Вспыхнувший ужас оказался сильнее жара в крови. Прежде, нежели Генрих успел подумать о чувствах юной девы, руки его уперлись в плечи Кетхен; и оттолкнул он ее сильнее, чем намеревался. Девчонка едва не упала и со злостью отбросила руку, опоздавшую ее поддержать.

— Ты нашел себе другую, — протяжно выговорила она. — Трактирную шлюху.

— Клянусь тебе, что нет, — ответил Генрих. Он уже обрел власть над собой, и теперь ему было и досадно, и смешно, и немного совестно.

— Как смеешь ты клясться мне! Грош цена твоим клятвам, уж я это знаю!

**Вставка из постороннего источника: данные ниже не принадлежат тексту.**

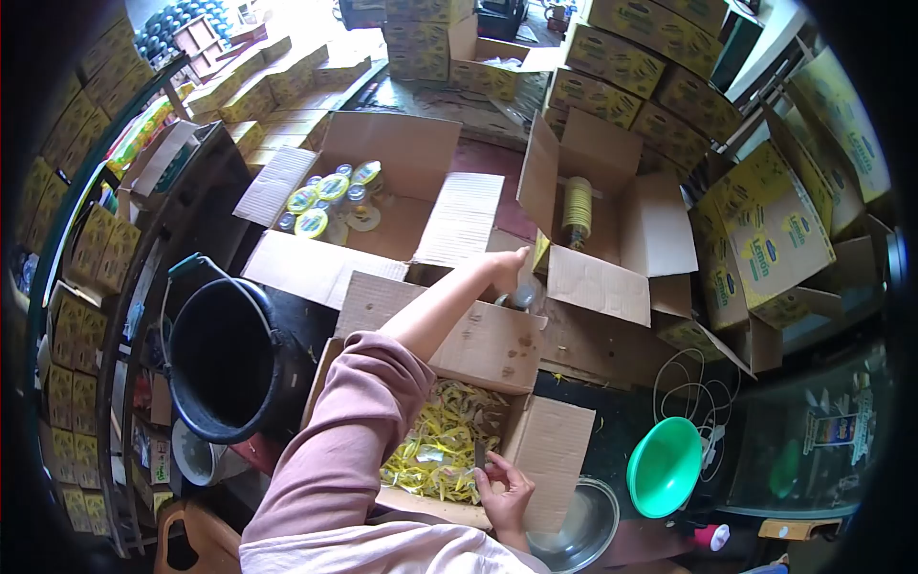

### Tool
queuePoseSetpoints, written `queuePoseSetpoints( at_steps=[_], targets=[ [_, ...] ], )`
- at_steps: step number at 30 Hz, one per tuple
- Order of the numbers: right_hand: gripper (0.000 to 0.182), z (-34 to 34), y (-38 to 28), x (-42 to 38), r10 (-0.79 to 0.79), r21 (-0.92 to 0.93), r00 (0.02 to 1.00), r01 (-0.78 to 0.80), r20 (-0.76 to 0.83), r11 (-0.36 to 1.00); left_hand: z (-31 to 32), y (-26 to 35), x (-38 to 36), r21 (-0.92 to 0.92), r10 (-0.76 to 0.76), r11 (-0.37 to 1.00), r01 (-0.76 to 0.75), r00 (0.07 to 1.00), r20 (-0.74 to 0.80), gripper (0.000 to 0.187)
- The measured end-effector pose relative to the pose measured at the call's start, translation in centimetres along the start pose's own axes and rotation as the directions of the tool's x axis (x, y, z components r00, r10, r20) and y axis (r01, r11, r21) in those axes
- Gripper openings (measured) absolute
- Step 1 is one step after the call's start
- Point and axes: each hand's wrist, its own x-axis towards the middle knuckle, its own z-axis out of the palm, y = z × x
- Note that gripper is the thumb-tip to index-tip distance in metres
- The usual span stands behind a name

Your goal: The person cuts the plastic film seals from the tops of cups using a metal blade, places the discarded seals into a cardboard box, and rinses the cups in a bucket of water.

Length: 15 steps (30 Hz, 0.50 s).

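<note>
My left hand (510, 272) reaches forward over the far flap of the near carton, its fingers closed at a clear plastic cup (525, 295). Close to my body, my right hand (507, 490) grips a narrow dark blade, like a knife (480, 453), pointing away from me. Its handle is hidden in the fingers. Below the blade, the near carton (559, 450) holds a heap of yellow and clear plastic strips (435, 450). Beyond my left hand stands an open carton (598, 282) with a stack of yellow-rimmed cups (578, 206) inside.
Another open carton (402, 163) at the back left holds lidded cups (311, 222). A black bucket (220, 364) stands left of my arm. On the right are a green bowl (663, 469), a metal bowl (583, 531) and a white cable (660, 373). Printed lemon cartons (765, 249) are stacked around.
</note>
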Motion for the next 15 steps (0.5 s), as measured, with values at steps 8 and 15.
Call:
queuePoseSetpoints(
  at_steps=[8, 15],
  targets=[
    [0.031, 1.2, -0.7, -0.5, -0.025, 0.004, 0.999, 0.024, 0.047, 1.000, -10.2, -4.3, -8.4, -0.191, 0.039, 0.976, -0.107, 0.944, -0.327, 0.050],
    [0.030, 1.9, 0.4, 1.1, 0.023, -0.044, 0.999, -0.022, 0.026, 0.999, -10.8, -22.9, -8.3, -0.116, -0.439, 0.824, 0.554, 0.496, -0.749, 0.060]
  ],
)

— А в чем я клялся? — с тревогой спросил Генрих. Но Кетхен приняла его простодушные слова за злую насмешку.

— Не трусь, не припомню тебе! Говорил-то ты… — Что именно говорил Генрих, осталось неизвестным; слезы наполнили светлые глаза, рот жалко искривился. — Убирайся, скучать не буду! — крикнула Кетхен плачущим голосом, повернулась на каблуке и убежала.

На душе у Генриха было смутно: нехотя он причинил обиду простому и доброму созданию. А Мария и не знала, что девушка влюблена, не так-то проста, значит, судомойка… Ну что же, впредь ничего подобного не случится. Ежели разобраться, во всем виноват Генрих с его легкомыслием, а не то, что случилось сейчас. Стало быть, и горевать не о чем. И сколь омерзительна женщина, желающая привлечь мужчину. Верно сказано, что лучше угодить в пасть ко льву. Да не будет этого со мной во веки веков, аминь.

В трактире «Рога и Крест» опять было людно, и снова сердцевиной и главным очагом веселья была компания школяров. Генрих-Мария гораздо охотнее отправился бы, к примеру, бродить по городу с Себастьяном — так звали молодого человека одних с ним лет, который по всякому случаю цитировал латинские эпиграммы и с той же небрежной легкостью доказывал равенство углов. К несчастью, Себастьян едва замечал Генриха, у него было двое своих приятелей, а избавиться от Антона и его пустой болтовни, напротив, не было никакой возможности.